### PROBLEM TO WORK ON:
Retype the data below without altering anything.

### INFORMATION SUPPLIED:
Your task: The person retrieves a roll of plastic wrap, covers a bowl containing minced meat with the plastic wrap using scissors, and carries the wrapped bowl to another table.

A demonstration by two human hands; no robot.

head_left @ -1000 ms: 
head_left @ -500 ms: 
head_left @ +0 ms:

### EXERCISE RESPONSE:
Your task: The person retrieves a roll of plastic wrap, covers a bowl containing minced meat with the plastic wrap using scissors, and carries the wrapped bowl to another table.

A demonstration by two human hands; no robot.

head_left @ -1000 ms: 
head_left @ -500 ms: 
head_left @ +0 ms:

This answer requires no further additions.